Validation of elevated AAGAB protein level in breast cancer tissues
To assess AAGAB protein level in our paraffin-embedded tumor samples, we performed IHC staining and found that significant elevated AAGAB protein level in terms of density and intensity in breast cancer tissues compared to adjacent normal breast tissues (p=0.001, Figure 3)
Survival analysis and multivariate analysis
In order to determine the effect of AAGAB gene expression levels on breast cancer prognosis, Cox multiple regression analysis was carried out. According to the expression of AAGAB, the cases were divided into the groups with the high AAGAB expression and the low AAGAB expression, followed by making the survival analysis (Figure 4). The results illustrated that there was no significant difference in disease-free survival between the high and low AAGAB expression groups (Figure 4a), but a significant correlation was found for overall survival (p = 0.005, Figure 4b), indicated that breast cancer with AAGAB-high had a worse prognosis than that with AAGAB-low. Univariate analysis using logistic regression revealed that age, pathological stage, and number of lymph nodes were significantly associated with poor OS (all p<0.05) (Figure 5).

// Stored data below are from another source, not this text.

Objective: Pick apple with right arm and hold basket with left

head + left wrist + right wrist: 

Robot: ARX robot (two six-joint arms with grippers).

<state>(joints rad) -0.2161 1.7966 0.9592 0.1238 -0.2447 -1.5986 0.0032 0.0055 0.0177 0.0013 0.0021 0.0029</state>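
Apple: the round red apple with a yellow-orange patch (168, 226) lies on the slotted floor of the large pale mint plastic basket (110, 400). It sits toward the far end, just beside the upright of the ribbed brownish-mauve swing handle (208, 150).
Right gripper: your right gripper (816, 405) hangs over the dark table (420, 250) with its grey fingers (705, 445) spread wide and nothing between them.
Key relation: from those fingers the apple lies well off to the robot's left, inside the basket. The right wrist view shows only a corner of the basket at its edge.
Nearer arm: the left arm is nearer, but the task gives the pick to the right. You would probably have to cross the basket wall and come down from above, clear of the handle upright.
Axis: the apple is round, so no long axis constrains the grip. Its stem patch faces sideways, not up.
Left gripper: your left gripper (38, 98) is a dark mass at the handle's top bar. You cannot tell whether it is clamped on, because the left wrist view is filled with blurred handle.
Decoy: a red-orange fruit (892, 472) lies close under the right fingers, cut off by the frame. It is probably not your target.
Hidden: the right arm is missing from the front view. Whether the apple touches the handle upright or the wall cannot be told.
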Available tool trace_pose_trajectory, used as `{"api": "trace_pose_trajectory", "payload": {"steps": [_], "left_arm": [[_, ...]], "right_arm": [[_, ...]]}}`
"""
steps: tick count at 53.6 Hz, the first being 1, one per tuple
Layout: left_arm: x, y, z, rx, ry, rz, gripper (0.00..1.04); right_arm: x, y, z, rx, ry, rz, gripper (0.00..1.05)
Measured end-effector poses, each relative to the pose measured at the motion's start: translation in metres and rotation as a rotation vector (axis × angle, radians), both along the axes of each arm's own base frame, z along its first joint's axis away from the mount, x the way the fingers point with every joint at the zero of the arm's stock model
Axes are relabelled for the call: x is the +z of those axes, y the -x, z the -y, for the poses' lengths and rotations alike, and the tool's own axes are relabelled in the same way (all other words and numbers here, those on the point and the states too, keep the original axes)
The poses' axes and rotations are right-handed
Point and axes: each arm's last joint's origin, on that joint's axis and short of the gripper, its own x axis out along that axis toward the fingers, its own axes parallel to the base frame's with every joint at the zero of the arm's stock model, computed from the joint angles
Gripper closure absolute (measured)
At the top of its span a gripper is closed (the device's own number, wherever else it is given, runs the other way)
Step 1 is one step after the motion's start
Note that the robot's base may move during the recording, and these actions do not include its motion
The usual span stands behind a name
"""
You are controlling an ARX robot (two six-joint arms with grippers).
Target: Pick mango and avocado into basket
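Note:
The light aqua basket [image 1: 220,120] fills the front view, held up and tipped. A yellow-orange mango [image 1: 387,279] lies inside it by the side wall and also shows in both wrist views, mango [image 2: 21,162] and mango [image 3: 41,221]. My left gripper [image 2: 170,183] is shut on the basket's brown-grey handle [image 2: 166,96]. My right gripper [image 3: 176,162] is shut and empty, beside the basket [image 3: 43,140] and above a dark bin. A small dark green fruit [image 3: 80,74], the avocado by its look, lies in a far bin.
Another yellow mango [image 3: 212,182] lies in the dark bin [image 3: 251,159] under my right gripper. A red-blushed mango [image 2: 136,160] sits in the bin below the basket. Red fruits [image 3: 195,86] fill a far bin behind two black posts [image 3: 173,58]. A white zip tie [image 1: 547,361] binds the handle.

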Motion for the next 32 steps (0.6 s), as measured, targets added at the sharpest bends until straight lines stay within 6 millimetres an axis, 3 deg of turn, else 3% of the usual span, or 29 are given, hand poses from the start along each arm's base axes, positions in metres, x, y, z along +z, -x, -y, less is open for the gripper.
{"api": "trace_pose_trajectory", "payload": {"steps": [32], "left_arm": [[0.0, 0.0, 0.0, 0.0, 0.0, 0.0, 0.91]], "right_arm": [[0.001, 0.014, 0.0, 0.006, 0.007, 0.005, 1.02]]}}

Association of AAGAB’s expression with tumor purity and immune infiltration
The above finding suggested that the expression of AAGAB may have an impact on the prognosis of breast cancer. The relationship between six types of immune infiltrating cells (including B cells, CD4 T cells, CD8 T cells, dendritic cells, macrophages and neutrophils) together with tumor purity and AAGAB expression was analyzed to determine whether AAGAB expression was related to the level of immune invasion in cancer (Figure 6). AAGAB expression level was positively significantly correlated with cell purity (cor=0.326, p=7.9E-28), CD8 T cells (cor=0.07, p=2.26E-02), and macrophages (cor=0.104, p=6.3E-04) of infiltration level. In addition, AAGAB expression level in breast cancer was negatively significantly correlated with CD4 T cells (cor=-202, p=2.18E-11) and dendritic cells (cor = -0.074, p = 1.5E-02). Whereas, the expression of AAGAB in breast cancer was independent of B cells (cor=0.012, p=7.07E-01) and neutrophils (cor= -0.033, p=72.76E-01). In breast cancer, AAGAB expression levels were markedly positively correlated with tumor purity, indicating its relative enrichment in tumor cells. These findings indicate that AAGAB can affect the prognosis of breast cancer by interacting with breast cancer immune infiltration.
GSEA identifies differentially enriched AAGAB-related signaling pathways
GSEA was conducted between high and low AAGAB expression gene sets to identify differentially enriched signaling pathways in breast cancer. Nom p-val<0.05, FDR q-val<0.25 are considered as significant. Two gene sets are significant at FDR<0.25 in phenotype high, 0 gene set is significant at FDR<0.25 in phenotype low. The Figure 7 shows that Intra Golgi Traffic (p<0.004), Peroxisomal Lipid Metabolism (p<0.006) are differentially activated signaling pathways in AAGAB high expression phenotype.